Do you begin your work day when everyone else is hitting the hay and clock off as office workers file into cubicles? From health professionals to flight attendants, call centre employees and emergency service workers, an estimated 15 per cent of Aussie women work shifts and juggle topsy-turvy lives.
Shift workers who establish a regular exercise routine can benefit from improved sleep, better fitness and perhaps even alleviate some of the negative health consequences.
How exercise can benefit shift work
It is possible for shift workers to develop an exercise routine that allows for adequate sleep and some semblance of a social life. And the best bit is, hitting the gym regularly may reduce some of the negative health impacts of shift work.
“There’s not a lot of evidence but the theory is that some of the metabolic consequences of shift work could be alleviated by exercise,” says Dr Siobhan Banks from the Sleep Health Foundation.
“If you’re able to keep up an exercise program and keep active, those metabolic consequences we know coexist with sleep deprivation and shift work are likely to affect you less.”
Exercise before your shift
Ideally, exercise physiologist Esme Soan says it’s best to exercise before your shift.
“This makes exercise easier to commit to because you’re not too tired from work, and exercise actually fights stress and anxiety, improves your endurance, concentration and focus, and boosts your energy and mood. You may notice less fatigue while on the job and a better sleep when you get home to bed,” she says.
Moderate to high intensity strength or aerobic training activities that increase alertness, like resistance training, high-intensity interval training and group fitness classes are ideal choices. If you’re on an early shift, Soan says exercising after work in daylight hours may be a more practical option and recommends low to moderate intensity activities that will help you wind down before bed like swimming, cycling and yoga.
Avoid exercise before bed
Importantly, Dr Banks says it’s best not to exercise right before you want to hit the sack.
“If you exercise too close to sleep it has an arousing effect, so it will take you a while to wind down.
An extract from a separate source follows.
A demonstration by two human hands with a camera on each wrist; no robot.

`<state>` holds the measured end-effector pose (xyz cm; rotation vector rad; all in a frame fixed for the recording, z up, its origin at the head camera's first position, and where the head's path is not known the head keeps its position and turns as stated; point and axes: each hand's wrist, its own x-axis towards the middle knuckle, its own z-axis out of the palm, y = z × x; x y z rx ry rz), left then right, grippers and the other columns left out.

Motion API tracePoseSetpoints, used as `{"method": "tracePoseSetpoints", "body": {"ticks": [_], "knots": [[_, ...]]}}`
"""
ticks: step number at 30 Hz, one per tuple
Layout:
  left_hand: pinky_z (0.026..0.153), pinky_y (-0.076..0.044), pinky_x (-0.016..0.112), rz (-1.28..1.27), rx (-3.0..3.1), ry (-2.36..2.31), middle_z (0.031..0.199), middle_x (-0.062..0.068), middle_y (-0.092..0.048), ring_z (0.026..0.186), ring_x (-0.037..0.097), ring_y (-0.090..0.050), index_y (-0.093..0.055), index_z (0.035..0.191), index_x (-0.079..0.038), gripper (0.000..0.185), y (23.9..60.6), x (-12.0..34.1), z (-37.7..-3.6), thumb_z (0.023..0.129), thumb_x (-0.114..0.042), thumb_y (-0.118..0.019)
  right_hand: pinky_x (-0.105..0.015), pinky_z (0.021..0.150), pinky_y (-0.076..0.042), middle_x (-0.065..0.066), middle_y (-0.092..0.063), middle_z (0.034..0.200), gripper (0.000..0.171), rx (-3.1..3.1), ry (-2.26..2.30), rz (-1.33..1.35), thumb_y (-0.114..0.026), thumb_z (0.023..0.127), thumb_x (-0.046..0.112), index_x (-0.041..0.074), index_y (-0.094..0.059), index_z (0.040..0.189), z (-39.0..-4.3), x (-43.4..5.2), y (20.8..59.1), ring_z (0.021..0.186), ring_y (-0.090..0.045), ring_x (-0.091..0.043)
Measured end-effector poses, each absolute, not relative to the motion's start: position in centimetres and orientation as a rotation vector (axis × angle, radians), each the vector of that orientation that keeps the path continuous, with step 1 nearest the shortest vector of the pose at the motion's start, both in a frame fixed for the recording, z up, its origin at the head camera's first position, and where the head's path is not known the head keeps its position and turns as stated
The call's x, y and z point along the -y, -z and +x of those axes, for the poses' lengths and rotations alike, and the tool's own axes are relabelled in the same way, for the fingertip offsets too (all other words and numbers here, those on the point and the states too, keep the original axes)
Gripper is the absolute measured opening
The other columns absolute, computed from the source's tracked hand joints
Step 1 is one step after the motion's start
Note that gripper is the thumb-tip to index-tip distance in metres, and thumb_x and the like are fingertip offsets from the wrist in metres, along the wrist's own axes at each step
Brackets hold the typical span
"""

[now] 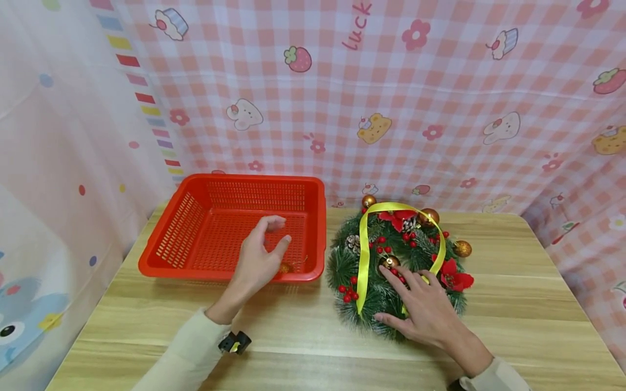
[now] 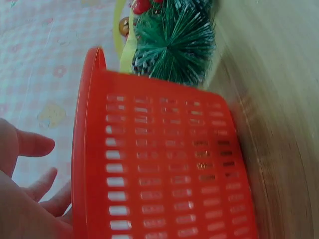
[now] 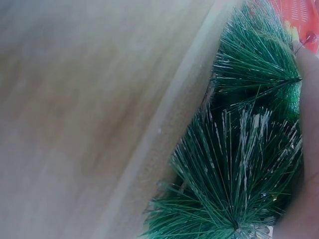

If you finish a shift at 7am then exercise and think you’re going to be able to fall asleep at 9am, that will be difficult,” she says.
And even though it can be tempting to squeeze in a workout at 3am on your way home from work, be wary of prioritising exercise over sleep.
“Make sure you sleep first rather than exercise. Some people might exercise and put off sleeping but getting good sleep, whether it’s during the day or night, is the most important thing. With 24-hour gyms, there’s nothing wrong with exercising at an unusual time as long as it fits with your body and your rhythms, and you’re not substituting exercise for sleep.”
From group fitness classes, to one-on-one time with a PT, find an exercise routine that works for you.